Also it's not like you need to determine the current level all of the time. Just check to see if the current XP is more than the threshold for the NEXT level, starting from the current level that you've stored somewhere. I.e. I'm level 5. If my XP is greater than or equal to xpTable[6], then I'm level 6. Keep looping until you find your new current level. –  dash-tom-bang Oct 7 '10 at 0:17

The RPG I worked on stored both the level as well as the current percentage to next level, instead of just a raw XP amount on the player. We did this so that if we ever wanted to change the values in the experience tables, the player wouldn't see a sudden drop or rise in level.

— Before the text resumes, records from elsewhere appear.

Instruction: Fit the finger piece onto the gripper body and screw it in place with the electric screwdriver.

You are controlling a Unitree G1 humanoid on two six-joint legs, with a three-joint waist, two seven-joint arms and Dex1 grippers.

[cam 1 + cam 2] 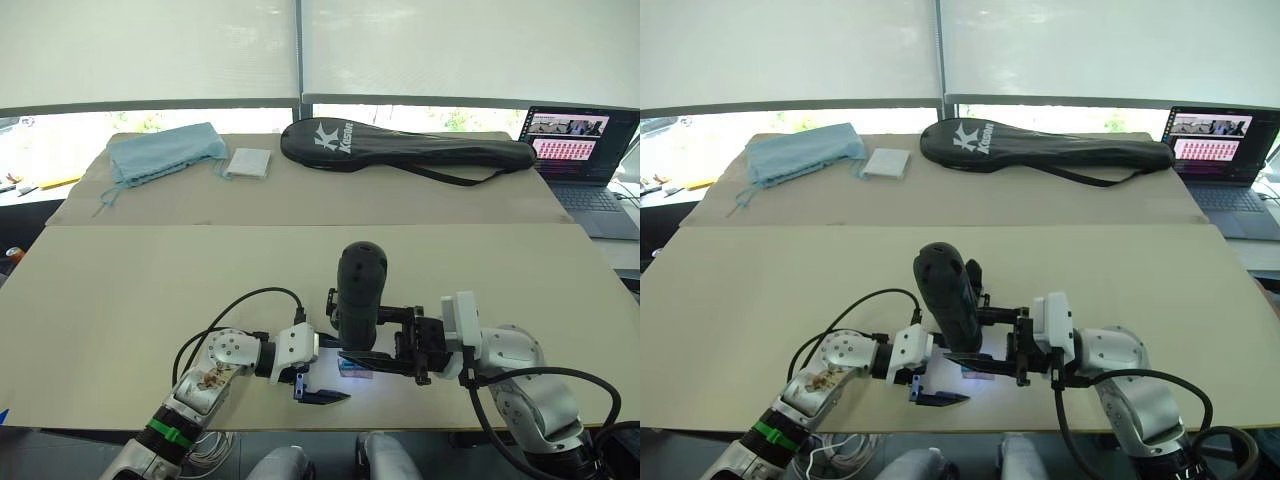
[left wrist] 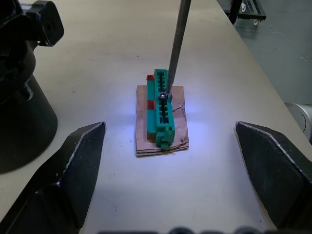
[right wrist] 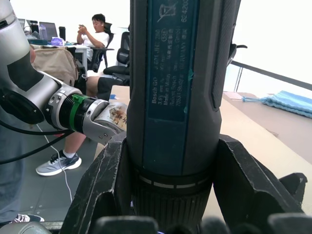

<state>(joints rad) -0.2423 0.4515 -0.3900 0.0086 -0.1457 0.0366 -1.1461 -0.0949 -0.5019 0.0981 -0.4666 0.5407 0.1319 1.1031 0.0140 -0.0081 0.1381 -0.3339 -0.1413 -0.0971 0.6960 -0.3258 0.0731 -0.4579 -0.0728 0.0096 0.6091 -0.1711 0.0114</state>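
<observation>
The electric screwdriver [image 1: 361,290] stands upright near the table's front edge, with my right gripper [image 1: 366,338] shut around its lower barrel [image 3: 178,97]. Its thin metal bit [image 2: 175,44] comes down onto a small green-and-brown box [image 2: 161,117], tip touching the green top. My left gripper [image 1: 318,386] sits low just left of that box, fingers [image 2: 73,165] spread wide open on either side of it and holding nothing. The gripper body [image 2: 22,97], black with a round base, stands close behind the screwdriver [image 1: 974,276]. The finger piece is hidden.
A black racket bag [image 1: 400,150], a blue cloth [image 1: 165,152] and a white pad [image 1: 248,162] lie along the far table. A laptop [image 1: 580,150] sits at the far right. People sit at desks [image 3: 95,36] beyond the table.
</observation>
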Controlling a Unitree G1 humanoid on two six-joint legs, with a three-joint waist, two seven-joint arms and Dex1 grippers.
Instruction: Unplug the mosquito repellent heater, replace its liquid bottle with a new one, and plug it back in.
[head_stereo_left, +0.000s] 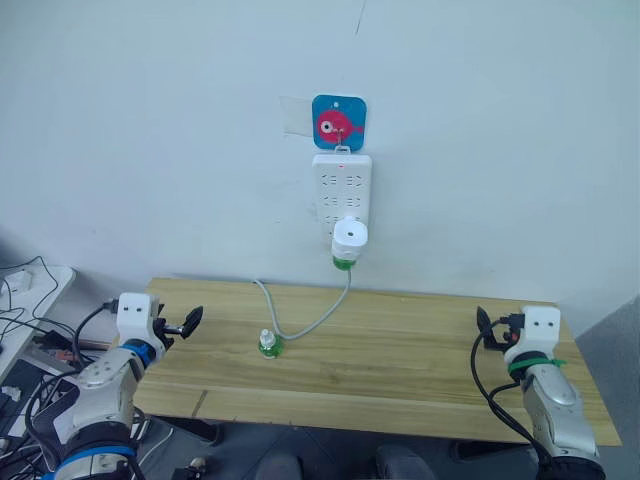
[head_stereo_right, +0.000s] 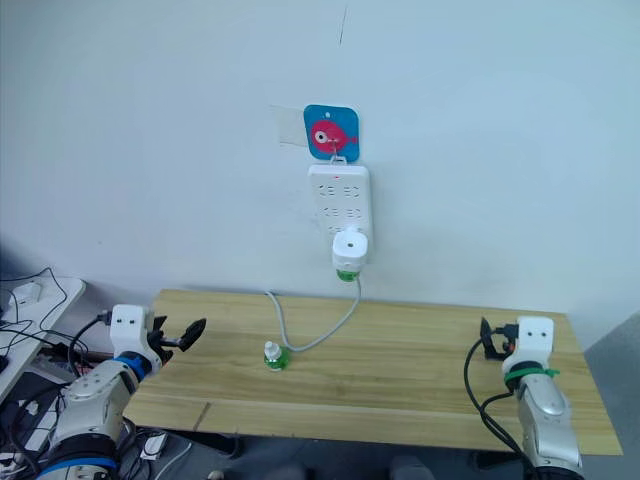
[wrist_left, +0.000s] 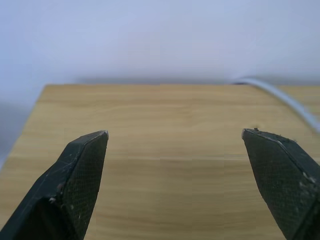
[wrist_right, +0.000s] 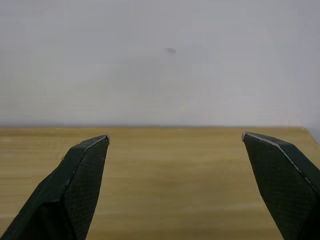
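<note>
A: Where did the mosquito repellent heater sit?

B: Plugged into the lowest socket of the white power strip, which hung on the wall under a blue fish hook. Seen from the middle of the wooden table, it was at 12 o'clock, above the back edge.

A: And the grippers?

B: The left gripper hovered over the table's 9 o'clock edge, its 2 fingers spread wide with nothing between them. The right gripper was over the 3 o'clock edge, also spread and empty.

A: What could have gone wrong?

B: The strip seemed to hang from the hook alone, so a pull on the heater might have dragged the whole strip off. Its grey cable trailed across the table and could have snagged an arm.

A: Containers?

B: 1 small bottle with a green base stood upright near the cable's end; I couldn't tell how full it was. The bottle under the heater's green collar was mostly hidden.
</note>
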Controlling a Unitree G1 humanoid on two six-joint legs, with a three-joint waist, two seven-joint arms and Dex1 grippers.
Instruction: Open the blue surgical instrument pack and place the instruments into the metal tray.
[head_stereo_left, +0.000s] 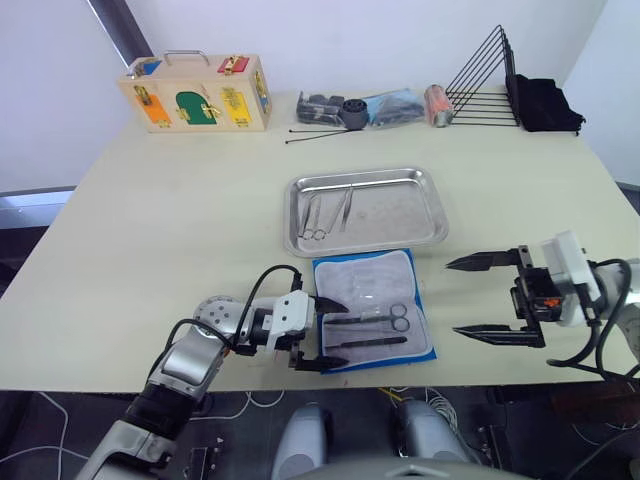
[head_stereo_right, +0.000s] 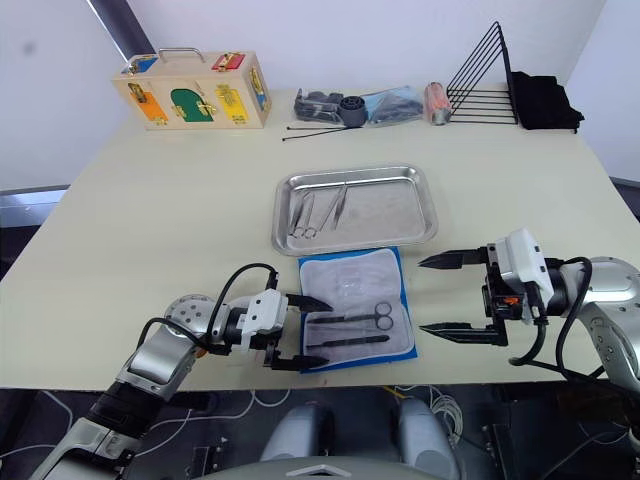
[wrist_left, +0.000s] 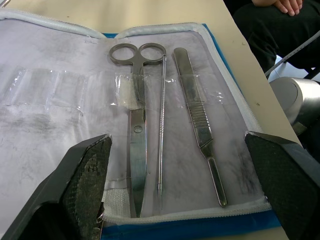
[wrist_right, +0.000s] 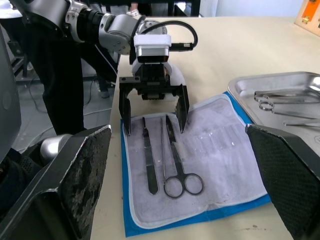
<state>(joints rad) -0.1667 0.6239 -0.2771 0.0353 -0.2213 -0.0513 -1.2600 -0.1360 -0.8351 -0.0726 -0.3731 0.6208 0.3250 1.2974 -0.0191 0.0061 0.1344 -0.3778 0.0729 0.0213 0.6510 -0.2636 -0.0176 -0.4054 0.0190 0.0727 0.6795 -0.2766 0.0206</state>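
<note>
left gripper (head_stereo_left: 322, 337) sits at the near-left edge of the blue surgical instrument pack (head_stereo_left: 374, 310), fingers spread wide w/ nothing between them, one tip over the pouch's lining, the other at its near corner. pack lies unfolded flat on the table (head_stereo_left: 150, 260), grey lining up, just in front of the metal tray (head_stereo_left: 365, 209)

still tucked under the clear pocket strips: scissors (wrist_left: 136, 145), a thin probe (wrist_left: 161, 130) beside them and a flat scalpel-type handle (wrist_left: 200, 130) – all parallel, tips toward the left gripper. these are slim, stiff, polished steel, so prob light but slippery, and they lie flush on soft fabric w/ little room under them. best hold i'd judge: across the scissors' shank just below the ring handles, or by the rings themselves, then slide lengthwise out of the strip, not straight up. the pouch is limp and light, likely to drag along unless pinned. probe is thinnest, hardest to pinch

right gripper (head_stereo_left: 495, 297) hovers over bare table just right of the pack, also released and wide apart, free to hold the fabric down

farther on, the tray already holds a pair of scissors (head_stereo_left: 312, 220) and tweezers (head_stereo_left: 345, 207) in its left half; rest of it bare

far edge: wooden latch box (head_stereo_left: 196, 92), black wire rack (head_stereo_left: 485, 75)
</note>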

For instance, imagine your player has 1000 XP, which is enough to make him 50% through 3rd level. If we were to suddenly make it so that 1000 XP is actually only 90% through 1st level, the next time the player plays the game you would need to level the character back down to 1st level.

As experience is earned, you can add the percentage amount of experience to the player's current XP percentage. Most RPGs are actually designed so that the amount of experience given for an encounter is easily converted to this percentage. If the percentage is ever greater than 100%, increment the level of the player, subtract 100% away from the experience, and for the extra amount over 100% give them something like:

currentXPPercentage = ((Amount over 100%) * (Amount over 100% * Total XP for Previous Level)) / (Amount over 100% * Total XP for Previous Level)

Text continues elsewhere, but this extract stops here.